Description of the task: Repeat the records below exactly, leaving out any pictures.

Exercise materials:
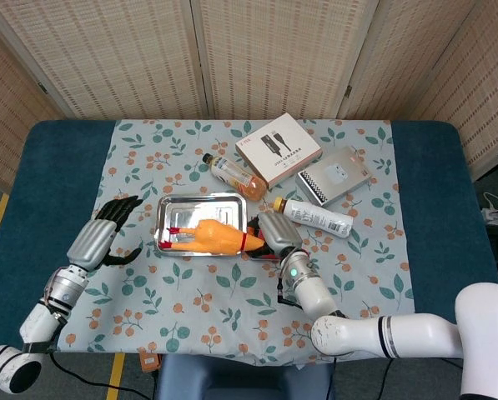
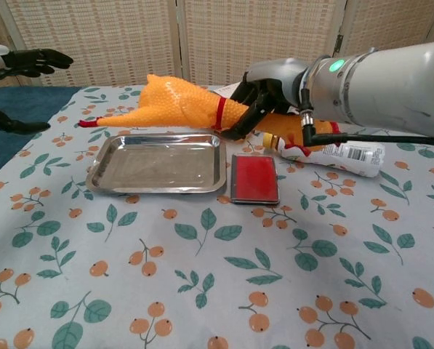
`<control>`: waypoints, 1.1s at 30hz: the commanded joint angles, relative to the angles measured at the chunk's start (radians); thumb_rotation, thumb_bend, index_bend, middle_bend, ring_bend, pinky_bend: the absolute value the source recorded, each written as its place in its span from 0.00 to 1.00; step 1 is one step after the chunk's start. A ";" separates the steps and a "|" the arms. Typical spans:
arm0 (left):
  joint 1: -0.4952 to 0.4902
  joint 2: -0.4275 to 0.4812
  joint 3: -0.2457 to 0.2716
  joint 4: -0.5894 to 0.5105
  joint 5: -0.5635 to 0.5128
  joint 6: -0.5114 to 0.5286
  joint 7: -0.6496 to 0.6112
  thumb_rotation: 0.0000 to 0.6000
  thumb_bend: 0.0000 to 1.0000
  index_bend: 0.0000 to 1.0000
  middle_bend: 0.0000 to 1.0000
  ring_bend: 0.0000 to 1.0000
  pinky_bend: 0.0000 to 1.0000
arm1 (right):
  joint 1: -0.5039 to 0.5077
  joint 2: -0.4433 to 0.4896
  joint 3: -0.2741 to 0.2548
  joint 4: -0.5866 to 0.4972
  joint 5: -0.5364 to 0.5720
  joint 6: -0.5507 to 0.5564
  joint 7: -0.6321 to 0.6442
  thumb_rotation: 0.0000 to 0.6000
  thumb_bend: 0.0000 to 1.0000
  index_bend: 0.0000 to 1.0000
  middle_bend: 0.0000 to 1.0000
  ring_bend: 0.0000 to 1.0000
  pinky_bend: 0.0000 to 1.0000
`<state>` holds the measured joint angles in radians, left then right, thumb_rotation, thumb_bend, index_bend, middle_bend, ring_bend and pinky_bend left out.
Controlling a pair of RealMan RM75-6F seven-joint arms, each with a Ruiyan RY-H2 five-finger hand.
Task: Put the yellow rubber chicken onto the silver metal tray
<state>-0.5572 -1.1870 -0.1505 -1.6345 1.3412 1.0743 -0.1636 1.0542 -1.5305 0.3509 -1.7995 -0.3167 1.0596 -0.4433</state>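
- The chicken [image 2: 177, 102] is held lengthwise in the air above the tray [image 2: 158, 163], legs pointing to the left, head end to the right; in the chest view there is clear space between its belly and the tray floor.
- The right hand [image 2: 256, 98] grips the chicken at the neck, beside its red collar, fingers wrapped around it.
- The tray lies flat on the tabletop [image 1: 232, 292] with nothing on its floor.
- A red pad [image 2: 254, 177] lies just beside the tray's right edge.
- The left hand [image 1: 107, 229] hovers off to the tray's left, holding nothing, fingers spread apart.
- Behind the right hand lies a white bottle [image 1: 319, 217] on its side; further back are an orange bottle [image 1: 232, 175], a white box [image 1: 278, 148] and a grey box [image 1: 336, 175].
- A leaf-and-berry cloth [image 1: 357, 275] covers the tabletop's middle.
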 commanded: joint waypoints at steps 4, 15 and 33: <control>0.041 0.043 0.012 0.042 0.014 0.010 -0.119 1.00 0.30 0.00 0.00 0.00 0.00 | -0.013 -0.031 0.004 0.080 -0.023 -0.039 0.053 1.00 0.31 0.91 0.65 0.79 1.00; 0.067 0.043 0.058 0.050 0.093 0.035 -0.152 1.00 0.30 0.00 0.00 0.00 0.00 | 0.097 -0.315 -0.005 0.435 -0.066 -0.035 -0.014 1.00 0.31 0.91 0.65 0.73 1.00; 0.059 0.032 0.059 0.107 0.098 0.009 -0.224 1.00 0.30 0.00 0.00 0.00 0.00 | 0.139 -0.498 0.044 0.746 -0.239 -0.077 0.001 1.00 0.30 0.63 0.47 0.40 0.75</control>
<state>-0.4960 -1.1524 -0.0923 -1.5338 1.4372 1.0869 -0.3810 1.1891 -2.0068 0.3822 -1.0976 -0.5508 1.0065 -0.4455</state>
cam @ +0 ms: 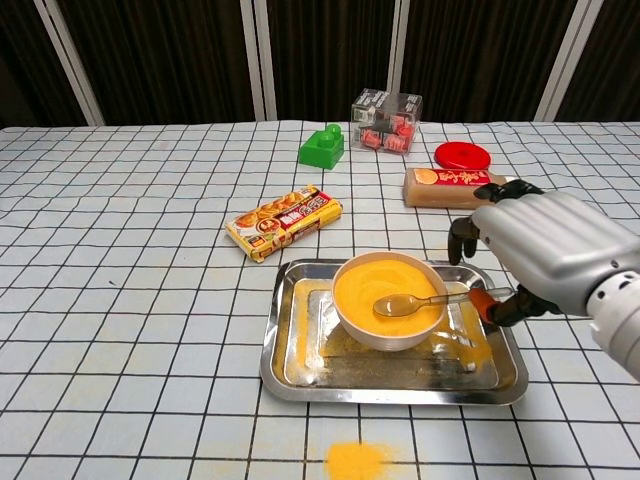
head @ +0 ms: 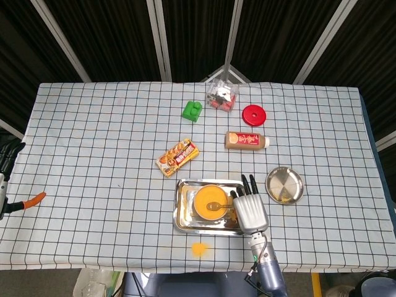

Output below:
`<control>`: waypoints, 1.1s at 30hz: the commanded joint angles, relative to the angles measured at the chunk's start (radians); thumb_rotation, thumb_bend, index_bend, middle_bend, ring_bend, pinky_bend: the absolute value the source recorded, each written as its place in its span from 0.00 to 1.00; step 1 is one step after the chunk's start. A ";" separates the steps and a "|" the arms. Typical spans:
arm0 (left):
  joint 1: -0.4952 to 0.4902
  joint 2: -0.4275 to 0.4812
  joint 3: -0.2457 to 0.2716
  joint 4: -0.5894 to 0.5105
  joint 5: -0.5635 to 0.5128
  joint 6: -0.5114 to 0.5286
  joint 7: -0.6496 to 0.6112
  thumb_rotation: 0.0000 to 0.6000
  thumb_bend: 0.0000 to 1.0000
  index_bend: 0.0000 to 1.0000
  middle_bend: 0.0000 to 1.0000
  ring_bend: 0.0000 to 1.0000
  pinky_bend: 0.0000 to 1.0000
arm1 (right):
  joint 1: -0.5039 to 0.5077
  joint 2: -0.4433 to 0.4896
  joint 3: -0.2741 to 0.2548
  joint 4: -0.5866 to 0.4972
  joint 5: -0.5364 to 0.5720
  joint 6: -0.5507 to 0.5564
  joint 7: -0.6321 to 0.6442
  thumb_rotation: 0.0000 to 0.6000
  thumb_bend: 0.0000 to 1.0000
  index_bend: 0.0000 to 1.0000
  middle_bend: 0.0000 to 1.0000
  ring_bend: 0.0000 to 1.0000
  pinky_bend: 0.0000 to 1.0000
`<state>` holds the measured joint angles in radians, left then right, thumb_rotation, thumb_bend, index_bend, middle_bend, ring_bend and pinky_bend left out.
Controlling a pair of RealMan RM75-6F seven-joint arms, each with a Ruiyan RY-H2 five-finger hand.
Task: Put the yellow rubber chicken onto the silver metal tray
<state>-0.5572 -1.1870 -0.1505 -1.6345 1.3412 1.0743 -0.1636 1.0542 -1.5305 0.3509 -1.7995 -0.3167 1.0596 -0.4433</state>
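- The chicken [image 2: 177, 102] is held lengthwise in the air above the tray [image 2: 158, 163], legs pointing to the left, head end to the right; in the chest view there is clear space between its belly and the tray floor.
- The right hand [image 2: 256, 98] grips the chicken at the neck, beside its red collar, fingers wrapped around it.
- The tray lies flat on the tabletop [image 1: 232, 292] with nothing on its floor.
- A red pad [image 2: 254, 177] lies just beside the tray's right edge.
- The left hand [image 1: 107, 229] hovers off to the tray's left, holding nothing, fingers spread apart.
- Behind the right hand lies a white bottle [image 1: 319, 217] on its side; further back are an orange bottle [image 1: 232, 175], a white box [image 1: 278, 148] and a grey box [image 1: 336, 175].
- A leaf-and-berry cloth [image 1: 357, 275] covers the tabletop's middle.
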 commanded: joint waypoints at steps 4, 15 and 33: <control>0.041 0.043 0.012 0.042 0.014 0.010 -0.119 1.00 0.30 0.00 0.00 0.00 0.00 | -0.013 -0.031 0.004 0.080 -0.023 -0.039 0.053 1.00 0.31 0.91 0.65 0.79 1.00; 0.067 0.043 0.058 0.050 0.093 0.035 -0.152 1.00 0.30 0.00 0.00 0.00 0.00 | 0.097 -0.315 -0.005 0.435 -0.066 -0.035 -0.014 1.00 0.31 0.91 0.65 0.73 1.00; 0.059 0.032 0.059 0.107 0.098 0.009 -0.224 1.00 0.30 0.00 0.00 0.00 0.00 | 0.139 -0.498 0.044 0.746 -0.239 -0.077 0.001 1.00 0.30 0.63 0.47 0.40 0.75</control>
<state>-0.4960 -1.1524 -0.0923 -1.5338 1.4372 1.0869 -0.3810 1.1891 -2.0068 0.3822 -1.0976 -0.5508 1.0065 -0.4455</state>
cam @ +0 ms: 
head @ +0 ms: 

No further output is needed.